La vidéo ci-dessous se trouve sur le blog NVIDIA.



AMD FirePro W9100


Bien qu'il ne s'agisse pas d'une carte dual-GPU, la FirePro W9100 fait forte impression avec ses 16 Go de VRAM et ses 2816 cores, auxquels il faut ajouter 2 teraFlops en calcul double précision et 5 teraFlops en capacité totale de calcul. C'est la post-production de haut niveau (ainsi qque la firme l'a annoncé dans son communiqué) qui devrait bénéficier tout particulièrement des caractéristiques de cette carte. On pourra lire, là encore sur le site AnandTech, ceci : "AMD table sur ses 16 Go de VRAM pour l'emporter en termes de performance [pour l'encodage vidéo 4K et le traitement d'image] en raison des possibilités de traitement offertes par une telle configuration mémoire." Ce que montre assez bien le diagramme suivant:


La feuille de route

Dans une autre annonce la semaine dernière, NVIDIA a fait connaitre une nouvelle feuille de route pour le développement de ses GPUs. Selon toute vraisemblance, l'architecture GPU qui sera lancée courant 2016, et dénommée Pascal, aura certaines caractéristiques déjà connues. Une de celles qui n'ont pas été annoncées jusque là - et peut-être aussi la plus intéressante - est sa nouvelle interface de communication dénommée NVLink.
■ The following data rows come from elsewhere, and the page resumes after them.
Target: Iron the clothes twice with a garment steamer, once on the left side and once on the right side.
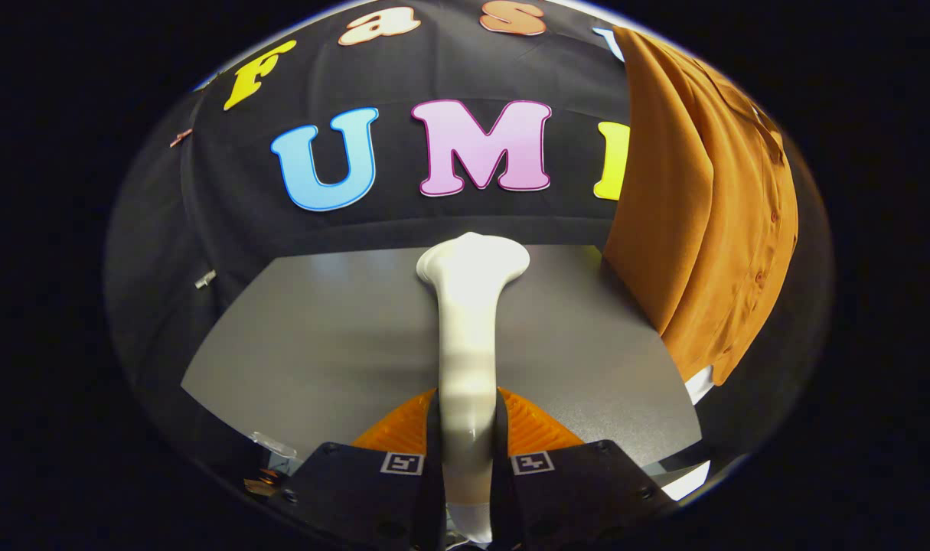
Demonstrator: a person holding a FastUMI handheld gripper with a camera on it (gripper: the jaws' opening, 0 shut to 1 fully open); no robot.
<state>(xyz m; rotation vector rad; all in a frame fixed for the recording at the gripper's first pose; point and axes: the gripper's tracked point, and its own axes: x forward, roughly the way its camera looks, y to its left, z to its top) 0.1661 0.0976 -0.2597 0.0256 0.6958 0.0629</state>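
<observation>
My gripper (468, 451) holds the garment steamer (468, 329): both orange fingers (537, 432) press on its white handle, one from each side, and the jaws stand narrow around it. The steamer goes straight forward from the fingers, over the grey table (319, 337), and its wide head is at the far end, a little before the booth's black wall.

The clothes (702, 222), an orange-brown shirt with buttons, hang ahead and to the right of the steamer head, well apart from it. The lower edge of the shirt hangs free near the right side of the table.

I think the steamer is hard and smooth, and its glossy plastic can slip between the ribbed pads. Its head is far from my grip, so the weight may pull the front down; holding the handle in the middle, as now, seems good to me. The shirt looks thin and soft, so I think it will swing away if I push strongly. A light touch is better.

I see no containers here.
</observation>
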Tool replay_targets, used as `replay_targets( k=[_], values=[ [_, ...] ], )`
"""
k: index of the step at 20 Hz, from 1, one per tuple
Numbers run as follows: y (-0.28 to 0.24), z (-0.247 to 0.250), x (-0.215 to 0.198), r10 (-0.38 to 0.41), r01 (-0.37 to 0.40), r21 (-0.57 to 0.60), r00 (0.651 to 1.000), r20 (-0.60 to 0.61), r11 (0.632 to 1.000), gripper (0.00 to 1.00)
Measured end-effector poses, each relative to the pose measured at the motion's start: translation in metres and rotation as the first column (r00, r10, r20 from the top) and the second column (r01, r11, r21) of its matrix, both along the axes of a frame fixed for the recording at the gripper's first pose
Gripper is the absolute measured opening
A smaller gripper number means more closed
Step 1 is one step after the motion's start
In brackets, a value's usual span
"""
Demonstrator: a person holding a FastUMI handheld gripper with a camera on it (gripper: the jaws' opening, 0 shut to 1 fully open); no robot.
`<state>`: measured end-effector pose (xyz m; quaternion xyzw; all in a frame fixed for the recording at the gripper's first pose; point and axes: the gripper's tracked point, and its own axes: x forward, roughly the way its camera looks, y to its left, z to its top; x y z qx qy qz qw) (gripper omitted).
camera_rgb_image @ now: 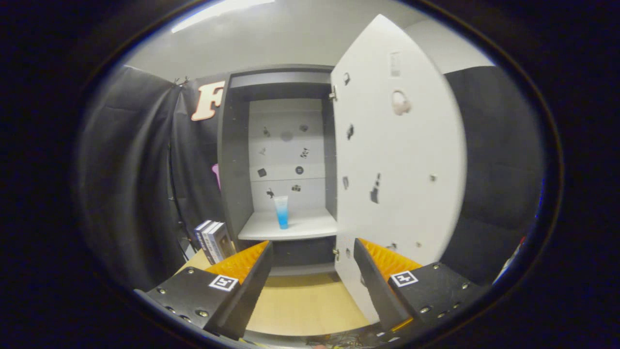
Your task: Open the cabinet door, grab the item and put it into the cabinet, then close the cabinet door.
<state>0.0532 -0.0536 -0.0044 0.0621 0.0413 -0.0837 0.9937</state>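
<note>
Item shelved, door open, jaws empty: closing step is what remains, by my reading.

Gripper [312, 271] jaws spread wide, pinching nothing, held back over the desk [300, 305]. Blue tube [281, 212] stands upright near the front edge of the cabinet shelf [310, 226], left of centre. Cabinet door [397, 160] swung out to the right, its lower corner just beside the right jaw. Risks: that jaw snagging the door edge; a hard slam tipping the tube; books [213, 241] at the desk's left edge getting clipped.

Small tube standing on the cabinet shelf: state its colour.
In the gripper view, the tube is clear on top, blue toward its base.
</note>
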Motion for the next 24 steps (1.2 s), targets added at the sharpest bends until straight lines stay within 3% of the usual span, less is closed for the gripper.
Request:
replay_targets(
  k=[5, 10, 15, 21, 24],
  values=[
    [-0.090, -0.005, -0.051, -0.183, 0.183, 0.032, 0.983, -0.002, 0.983, 0.98],
    [-0.160, -0.013, -0.054, -0.269, 0.270, 0.041, 0.963, -0.018, 0.962, 0.99],
    [-0.194, -0.015, -0.023, -0.279, 0.279, 0.054, 0.960, -0.012, 0.959, 0.99],
    [-0.185, -0.017, -0.013, -0.250, 0.250, 0.023, 0.968, -0.010, 0.968, 0.97],
    [-0.163, -0.015, -0.017, -0.194, 0.194, 0.028, 0.981, -0.013, 0.981, 0.96]
  ],
)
Selon AnandTech, NVIDIA "cherche à optimiser la charge représentée par les temps de calcul, afin de la répartir à travers un arrangement de plusieurs GPUs."
Et, selon toute vraisemblance, les 16 Go/s (à 8 giga-transferts par seconde ou 8 GT/s) du bus PCIe 3.0 - et même les 16 GT/s du prochain PCIe 4.0 - ne suffiront pas à Pascal pour permettre une communication correcte entre les différents composants de la famille.
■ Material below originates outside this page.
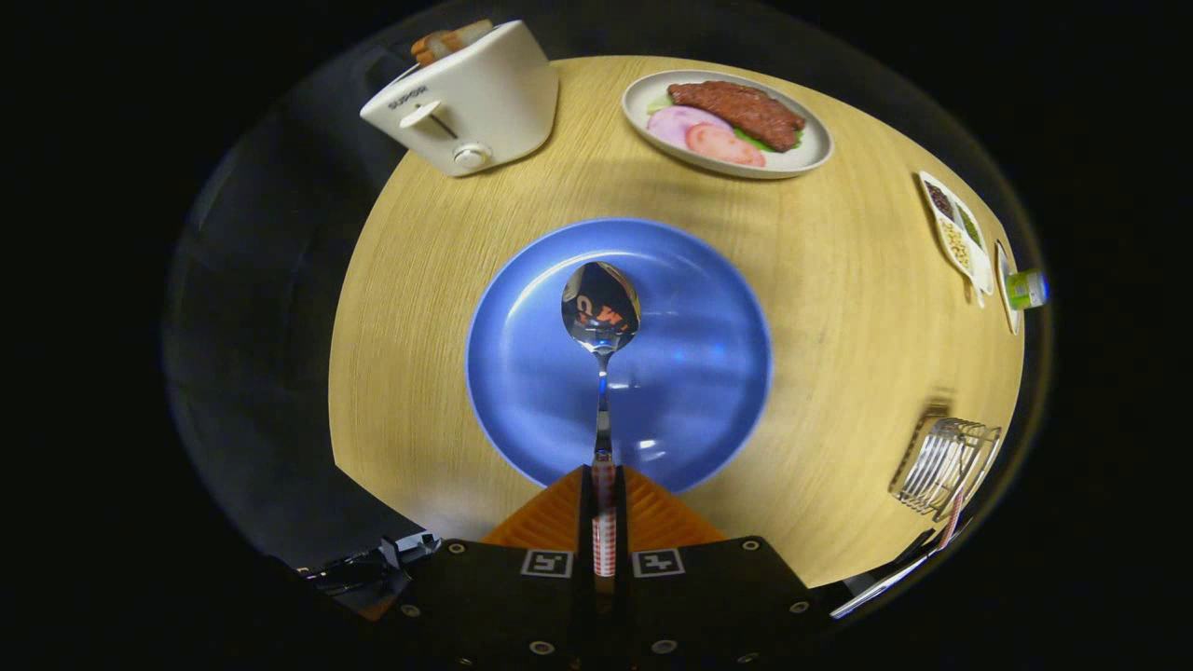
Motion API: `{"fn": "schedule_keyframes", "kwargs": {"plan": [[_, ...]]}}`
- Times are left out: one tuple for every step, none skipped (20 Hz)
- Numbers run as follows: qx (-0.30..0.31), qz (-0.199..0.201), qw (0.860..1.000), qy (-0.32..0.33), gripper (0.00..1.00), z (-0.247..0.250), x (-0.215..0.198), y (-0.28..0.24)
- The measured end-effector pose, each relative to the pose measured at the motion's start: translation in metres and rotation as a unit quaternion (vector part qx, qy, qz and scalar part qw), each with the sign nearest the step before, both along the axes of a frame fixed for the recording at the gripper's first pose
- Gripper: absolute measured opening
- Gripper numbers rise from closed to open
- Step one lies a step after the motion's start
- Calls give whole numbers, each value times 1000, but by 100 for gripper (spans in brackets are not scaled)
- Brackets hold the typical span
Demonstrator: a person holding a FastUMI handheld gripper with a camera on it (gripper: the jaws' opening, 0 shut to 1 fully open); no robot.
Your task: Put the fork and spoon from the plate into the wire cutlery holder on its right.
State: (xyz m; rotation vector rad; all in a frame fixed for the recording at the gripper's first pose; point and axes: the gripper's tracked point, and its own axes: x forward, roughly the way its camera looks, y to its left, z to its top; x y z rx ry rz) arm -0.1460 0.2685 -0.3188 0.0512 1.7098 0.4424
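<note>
My gripper point(604, 489) is shut on the patterned handle of a metal spoon point(601, 312). The spoon points straight ahead from between the fingers, its bowl hanging above the middle of the blue plate point(708, 373). The plate lies flat on the round wooden table just ahead of the fingers. The wire cutlery holder point(946, 464) stands to the right of the plate near the table's edge, and a utensil with a similar patterned handle point(951, 527) sticks out of it. I cannot tell whether that utensil is the fork.
A white toaster point(471, 98) with bread in it stands beyond the plate on the left. Beyond the plate on the right is a white plate of meat and slices point(727, 121). A small divided dish point(955, 233) and a green bottle point(1025, 289) sit at the table's right edge.
</note>
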Motion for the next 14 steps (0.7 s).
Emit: {"fn": "schedule_keyframes", "kwargs": {"plan": [[-7, -7, 1000, -7, 9, 2, 4, -14], [-11, -14, 1000, -11, 9, 5, 7, -27], [-11, -21, 1000, -12, 9, 2, 12, -39], [-10, -29, 999, -13, 9, 5, 11, -51], [-12, -34, 999, -16, 9, 9, 11, -64], [-16, -37, 999, -20, 9, 14, 11, -80], [-24, -39, 999, -25, 9, 17, 12, -96], [-33, -45, 998, -31, 9, 17, 12, -114], [-40, -52, 997, -37, 9, 20, 14, -131], [-46, -60, 996, -41, 9, 23, 15, -147], [-50, -67, 996, -42, 9, 25, 16, -160], [-55, -73, 995, -44, 9, 30, 11, -181], [-60, -74, 994, -44, 9, 31, 10, -196], [-65, -74, 994, -42, 9, 33, 7, -211]]}}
Si on considère la capacité de chaque carte de développer des temps d'accès mémoire de plus de 250 Go/sec., on comprend pourquoi NVIDIA a besoin d'un pipeline aux capacités étendues. En termes de bande passante, NVLink disposera de 8 voies permettant le transfert de 20 Gb/sec. par voie, soit un total de 20 Go/sec (selon AnandTech, ceci équivaut à 20 GT/sec.). Selon certaines implémentations envisagées, on aura ainsi un ou plusieurs GPUs qui communiqueront directement avec le CPU à travers NVLink. Selon d'autres, on conservera l'interface du bus PCIe, comme le montre le diagramme ci-dessous:


Pour conclure, on pourra dire que de telles cartes graphiques ne sont évidemment pas destinées à tout un chacun, et probablement pas au cinéaste indépendant, qui n'aura pas besoin d'une telle puissance de feu, surtout au vu du prix par téraFlop. On pourra d'ailleurs remarquer, à titre de comparaison, que les cartes  AMD FirePro D500 qui équipent la version "Hexacoeur" du nouveau Mac Pro, se contentent de 3 Go de VRAM GDDR5 chacun et de 1526 cores ("processeurs de flux"). Mais on peut penser que des stations amenées à traiter les productions de logiciels tels que Flame d'Autodesk, ou Pablo Rio de Quantel, pourraient dans l'avenir avoir besoin de telles architectures.